What do you think of when you hear the word Lent? Do you think of Fat Tuesday and eating paczkis, Friday fish fries with the family, or “giving up” something you really enjoy such as chocolate or sweets?
As we prepare our hearts for Easter, Joni Eareckson Tada explains, below, that Lent should be a time of self-examination and repentance. As we see our sin the way God sees it, we can be all the more thankful for what was accomplished for us on the cross on Good Friday.
The season of Lent is a time of soul-searching preparation before the celebration of Resurrection day. Only an honest view of our sin will give us a full appreciation of God’s mercy. Only when we understand how lost humankind really is, do we then grasp how great is our salvation.

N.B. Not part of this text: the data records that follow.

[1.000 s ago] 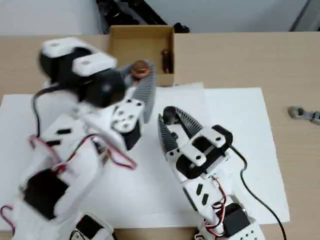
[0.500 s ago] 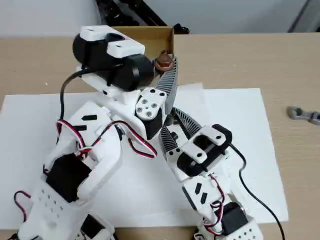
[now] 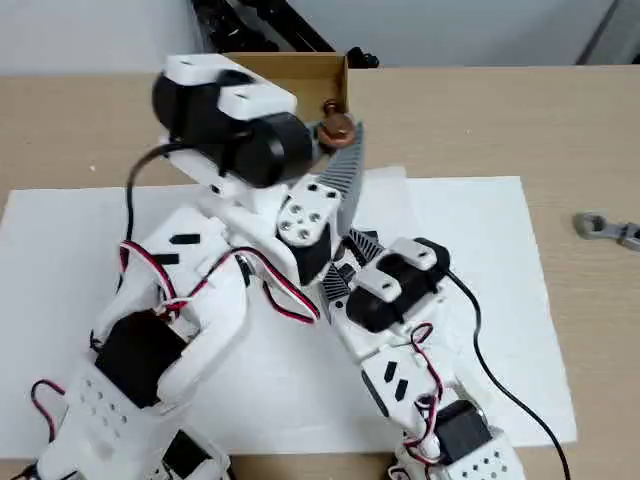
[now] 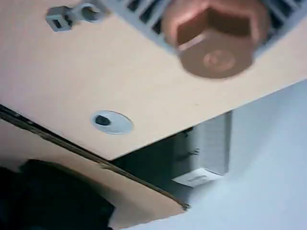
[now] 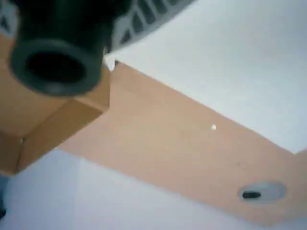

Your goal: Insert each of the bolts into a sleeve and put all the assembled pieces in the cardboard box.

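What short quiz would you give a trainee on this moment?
1. True or false: the left claw grips a copper bolt.
2. The right claw holds: A) a black sleeve B) a cardboard lid C) nothing.
3. Short answer: is the bolt inside the sleeve yet?
Key: 1 true; 2 A; 3 no, the sleeve's bore is empty.

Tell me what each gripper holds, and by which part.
Left gripper: copper bolt, pinched at its hex-head end. Right gripper: black sleeve, gripped on its outer wall, open end free.
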Available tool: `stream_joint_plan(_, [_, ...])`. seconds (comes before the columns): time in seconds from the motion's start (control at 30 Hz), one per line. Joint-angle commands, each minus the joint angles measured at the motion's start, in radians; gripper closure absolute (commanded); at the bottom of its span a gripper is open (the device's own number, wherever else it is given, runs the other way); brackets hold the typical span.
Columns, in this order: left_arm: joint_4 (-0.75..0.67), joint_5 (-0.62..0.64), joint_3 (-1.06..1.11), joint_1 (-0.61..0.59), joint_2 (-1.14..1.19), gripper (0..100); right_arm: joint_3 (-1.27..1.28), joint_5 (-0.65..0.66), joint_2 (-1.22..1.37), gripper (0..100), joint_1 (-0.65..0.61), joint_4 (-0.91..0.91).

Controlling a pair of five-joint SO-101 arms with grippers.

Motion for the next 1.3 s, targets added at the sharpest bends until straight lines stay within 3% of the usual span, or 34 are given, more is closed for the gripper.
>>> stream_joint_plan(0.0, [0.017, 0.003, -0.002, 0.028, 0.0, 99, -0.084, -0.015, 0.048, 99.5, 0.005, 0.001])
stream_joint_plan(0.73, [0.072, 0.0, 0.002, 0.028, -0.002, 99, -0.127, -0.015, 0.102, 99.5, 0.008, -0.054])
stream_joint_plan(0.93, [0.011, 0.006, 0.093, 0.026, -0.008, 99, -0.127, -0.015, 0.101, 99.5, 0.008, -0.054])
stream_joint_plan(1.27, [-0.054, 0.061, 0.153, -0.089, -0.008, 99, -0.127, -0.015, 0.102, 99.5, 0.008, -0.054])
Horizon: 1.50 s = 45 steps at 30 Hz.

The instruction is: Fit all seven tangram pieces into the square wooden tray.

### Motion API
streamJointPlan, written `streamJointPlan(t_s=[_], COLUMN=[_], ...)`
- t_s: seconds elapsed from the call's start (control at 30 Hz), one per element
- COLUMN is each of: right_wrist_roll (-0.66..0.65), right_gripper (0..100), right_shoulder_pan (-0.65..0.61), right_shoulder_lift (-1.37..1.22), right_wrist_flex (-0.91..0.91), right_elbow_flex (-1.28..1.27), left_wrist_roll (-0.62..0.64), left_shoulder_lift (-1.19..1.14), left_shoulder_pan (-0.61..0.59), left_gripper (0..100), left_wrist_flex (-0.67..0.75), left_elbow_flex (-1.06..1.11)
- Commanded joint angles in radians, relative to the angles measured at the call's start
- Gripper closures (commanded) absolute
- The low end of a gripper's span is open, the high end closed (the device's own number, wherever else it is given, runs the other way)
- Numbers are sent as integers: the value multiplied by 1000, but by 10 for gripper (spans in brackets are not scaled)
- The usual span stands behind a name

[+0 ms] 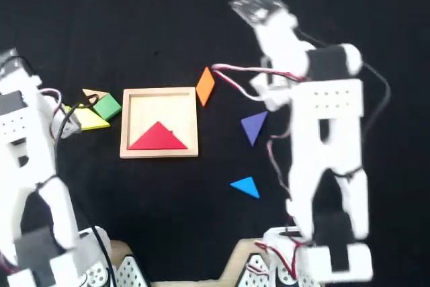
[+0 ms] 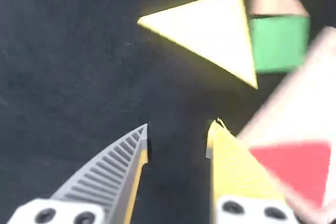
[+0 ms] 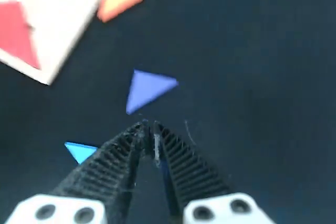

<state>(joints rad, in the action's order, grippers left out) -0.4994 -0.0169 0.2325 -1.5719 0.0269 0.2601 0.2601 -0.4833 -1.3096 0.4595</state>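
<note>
The square wooden tray (image 1: 159, 93) holds one red triangle (image 1: 158, 137). Left of it a yellow triangle (image 1: 91, 119), a green square (image 1: 107, 107) and a tan triangle (image 1: 94, 94) lie bunched together. My left gripper (image 2: 180, 129) is open, a short way from the yellow triangle (image 2: 210, 30), with the green square (image 2: 278, 43) and the tray (image 2: 310, 103) off to one side. An orange parallelogram (image 1: 205, 85), a purple triangle (image 1: 253, 126) and a blue triangle (image 1: 245, 187) lie right of the tray. My right gripper (image 3: 148, 127) is shut and holds nothing, just short of the purple triangle (image 3: 147, 90).
Everything lies on a black cloth over the table. Both white arms rise from bases at the near edge, the left arm (image 1: 27, 152) at the far left and the right arm (image 1: 326, 139) right of the loose pieces. Red and white cables (image 1: 235, 78) hang near the orange piece.
</note>
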Motion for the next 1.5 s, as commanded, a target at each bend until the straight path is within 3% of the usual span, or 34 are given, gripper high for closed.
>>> streamJointPlan(t_s=[0.0,0.17,0.33,0.67,0.83,0.97,1.1,1.47], right_wrist_roll=[5,9,101,74,55,55,55,15], right_gripper=[988,988,988,988,988,988,988,988], right_shoulder_pan=[97,106,80,-17,-20,-20,-18,-20], right_shoulder_lift=[136,202,145,-28,-62,-71,-71,-71], right_wrist_flex=[252,569,698,761,766,784,784,787], right_elbow_flex=[-354,-737,-816,-816,-816,-817,-822,-840], left_wrist_roll=[242,252,327,391,425,540,549,612], left_shoulder_lift=[-101,-144,-157,-361,-476,-496,-496,-615], left_shoulder_pan=[39,91,97,97,96,97,97,134], left_gripper=[809,809,807,803,706,662,652,658], left_wrist_flex=[172,258,330,368,362,256,183,253], left_elbow_flex=[27,27,35,-42,-136,-236,-325,-369])
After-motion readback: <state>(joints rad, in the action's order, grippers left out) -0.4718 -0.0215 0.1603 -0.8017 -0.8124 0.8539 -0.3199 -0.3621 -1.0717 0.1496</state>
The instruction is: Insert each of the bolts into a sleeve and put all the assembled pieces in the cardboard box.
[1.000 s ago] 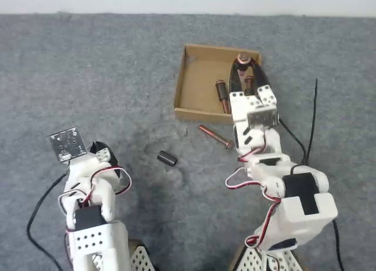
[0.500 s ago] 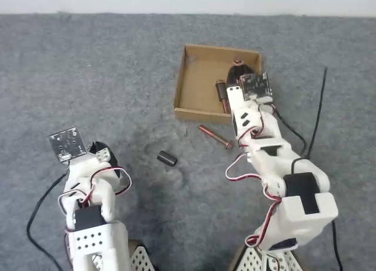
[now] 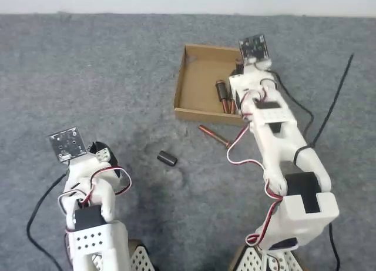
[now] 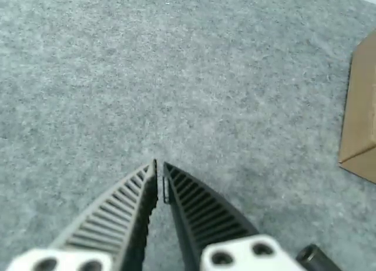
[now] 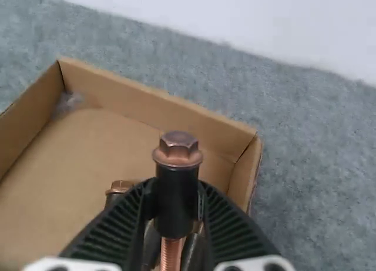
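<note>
Carpet (image 3: 88, 77); cardboard box (image 3: 197, 77) partly behind right arm (image 3: 271, 125)

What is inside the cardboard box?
One bolt in its sleeve lies in the cardboard box. The right gripper holds another sleeved bolt above it. The arm covers the box's right side.

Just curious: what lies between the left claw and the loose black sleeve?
Only bare carpet separates the left claw from the black sleeve, as the high view shows.
</note>
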Available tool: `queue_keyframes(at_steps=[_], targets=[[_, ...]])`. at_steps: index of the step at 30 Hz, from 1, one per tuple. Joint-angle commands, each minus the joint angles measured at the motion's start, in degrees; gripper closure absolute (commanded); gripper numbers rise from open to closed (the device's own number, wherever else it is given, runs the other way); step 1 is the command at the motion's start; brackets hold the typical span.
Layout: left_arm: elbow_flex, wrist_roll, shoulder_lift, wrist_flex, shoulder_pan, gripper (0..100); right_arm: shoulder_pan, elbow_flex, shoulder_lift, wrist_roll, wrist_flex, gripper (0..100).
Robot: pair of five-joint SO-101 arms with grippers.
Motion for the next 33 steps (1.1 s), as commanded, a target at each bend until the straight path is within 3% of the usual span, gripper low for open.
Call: queue_keyframes(at_steps=[1, 16, 22, 28, 33], targets=[[-0.66, 0.44, -0.35, 0.44, -0.35, 99, 0.22, -9.76, -1.10, -0.62, 7.08, 99.0], [-0.66, 0.44, -0.35, 0.44, -0.44, 99, -2.15, -34.73, 20.00, -0.62, 28.97, 98.8], [-0.66, 0.44, -0.35, 0.44, -0.44, 99, -2.24, -36.75, 21.76, -0.70, 30.81, 98.6], [-0.66, 0.44, -0.35, 0.44, -0.44, 99, -2.33, -37.01, 21.32, -0.70, 35.74, 86.7], [-0.66, 0.44, -0.35, 0.44, -0.44, 99, -2.51, -40.18, 19.03, -0.62, 41.36, 86.5]])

‘Even now,’ declares the Lord, ‘return to me with all your heart, with fasting and weeping and mourning.’ Rend your heart and not your garments. Return to the Lord your God, for he is gracious and compassionate, slow to anger and abounding in love, and he relents from sending calamity.” Joel 2:12-13
The season of Lent can be summed up in one word: repentance. That’s why my best companion during Lent is my old Book of Common Prayer. Just listen to the Collect for the beginning of Lent:
Almighty and everlasting God, who hatest nothing that thou hast made, and dost forgive the sins of all those who are penitent; Create and make in us new and contrite hearts, that we, worthily lamenting our sins, and acknowledging our wretchedness, may obtain of thee, the God of all mercy, perfect remission and forgiveness; through Jesus Christ our Lord. Amen.
If that prayer sounds a bit out of fashion, it may be we aren’t reminded often enough that our sin is a stinking offense to God; that we were once poor and miserable sinners plucked out of a miry pit. As an old Puritan once advised, “Sit close to self-scrutiny.” It’s the best way to fully appreciate what Jesus accomplished for us on the cross.
Remember, Christ did not simply die for the general sins of the world, He died specifically for your specific sin.